Pub Date : 2023-04-28DOI: 10.15407/biotech16.02.021
O. Hrabovskyi
The aim of this work is to study the intermolecular interactions of fibrin with D-domain-containing fragments of fibrin(ogen): D-dimer and D-fragment. Materials and methods. Human fibrinogen was obtained from the human blood plasma by salt extraction using 16 % Na2SO4. The content of protein coagulated by thrombin – 96-98%. Analytical size-exclusion chromatography for the detection of molecular complexes was performed on the Sepharose 6B column (30 x 0.5 cm). Components of the analyzed mixture (0.8 ml) were separated by standard chromatography protocol: speed of elution – 0.5 ml/min; collected samples volume – 0.5 ml. Optical density of collected samples was measured by spectrophotometer POP (Optizen, Daejeon, Korea). Composition of each sample was analyzed by SDS-PAGE. Relative amounts of studied compounds in samples were analyzed using densitometry of scanned electropherograms with Totallab TL100 software. Molecular modeling of complexes formed by fibrin desAB and its fragments were performed using UCSF Chimera 1.16 on the basis on earlier developed protofibril structure. The structure of the D-region (PDB ID:1LTJ) was prepared in the same in-protein molecular docking was performed using HDOCK web server. Results. To investigate the complex formation between fibrin desAB. The appearance of D- and DD-fragments in the elution zone of 5.5 mL, which does not overlap with the elution zone of individual fragments (7.5-9.5 mL), was detected, indicating the formation of a ternary complex.
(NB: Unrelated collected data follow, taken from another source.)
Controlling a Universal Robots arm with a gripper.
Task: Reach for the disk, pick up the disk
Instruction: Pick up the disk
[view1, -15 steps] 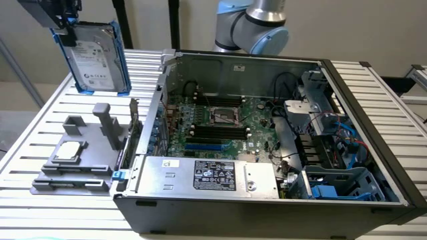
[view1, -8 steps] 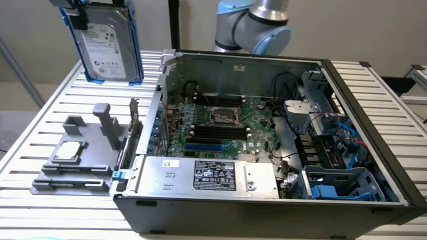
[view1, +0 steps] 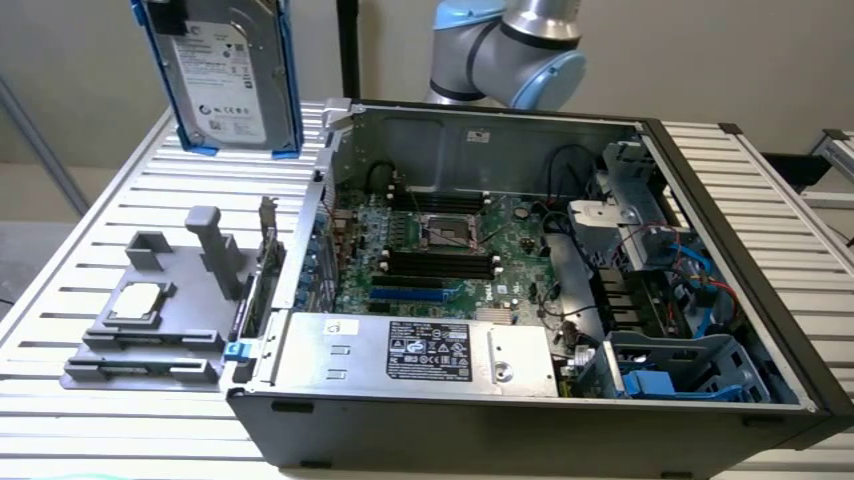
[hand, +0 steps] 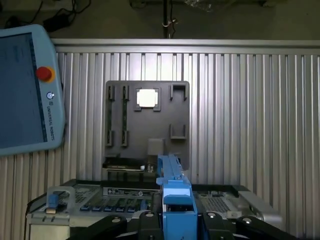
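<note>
The disk (view1: 227, 75), a silver-grey drive with a white label and blue rails, hangs upright in the air above the table's far corner on the exterior view's left, clear of the slats. In the wrist view its blue rail (hand: 175, 192) runs edge-on between my black fingers (hand: 145, 221). My gripper (hand: 176, 222) is shut on the disk, one finger on each side. In the exterior view the disk's top runs out of the picture.
An open computer case (view1: 747, 190) takes up the table's middle and right, with motherboard, power supply (view1: 427, 350) and a blue caddy (view1: 681, 375). A grey fixture (view1: 154, 330) holds a small silver chip (view1: 138, 300). A teach pendant (hand: 25, 90) lies on the slatted table (hand: 250, 110). The arm's elbow (view1: 514, 45) stands behind the case.
</note>
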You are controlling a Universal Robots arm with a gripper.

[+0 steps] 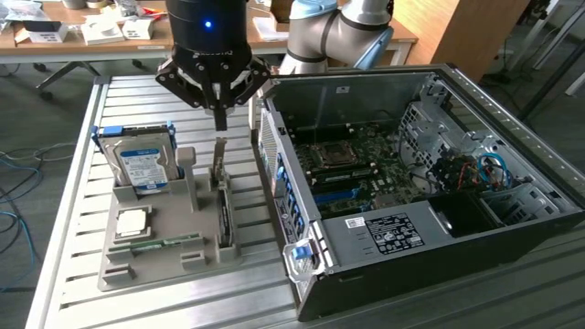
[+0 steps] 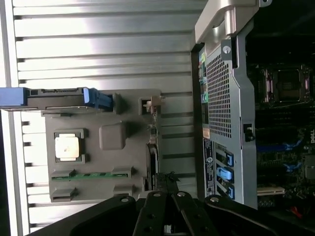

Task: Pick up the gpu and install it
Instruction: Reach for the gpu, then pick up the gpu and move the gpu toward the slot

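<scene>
The gpu [image 1: 224,205] is a thin dark card standing on edge in a slot of the grey holder [image 1: 155,264], along the side nearest the computer case. Its silvery bracket end [image 1: 220,147] points up at the far end. My gripper [image 1: 220,125] hangs just above that end, fingers shut together into a narrow point, nothing between them and apart from the card. In the wrist view the gpu [image 2: 152,142] appears edge-on beside the grey holder [image 2: 98,162], with the shut gripper [image 2: 165,178] close over it.
The holder also carries a hard drive [image 1: 142,161] with blue rails, a square processor [image 1: 133,221] and a green memory stick [image 1: 155,241]. The open computer case [image 1: 512,137] lies at the exterior view's right, motherboard [image 1: 343,171] exposed. All rest on a slatted metal table [image 1: 137,96].
</scene>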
Densitometry of electropherograms using TotalLab TL-100 demonstrated that the average densities of pixels in bands of fibrin desAB, D-dimer and D-fragment were equal. It means that the ternary complex of fibrin desAB with D-dimer and D-fragment was composed in the approximate ratio of fibrin desAB, D-dimer and D-fragment 1:1:1. Molecular docking in the HDOCK software was used to establish the spatial arrangement of the D-fragment in relation to the fibrin desAB molecule bound to the D-dimer. Conclusions. We obtained and characterized the ternary complex of fibrin desAB, D-dimer and D-fragment by size-exclusion chromatography followed by SDS-PAGE. Further study of the structure and properties of this complex may clarify certain issues related to fibrin polymerization, namely the process of protofibril formation and their spatial branching.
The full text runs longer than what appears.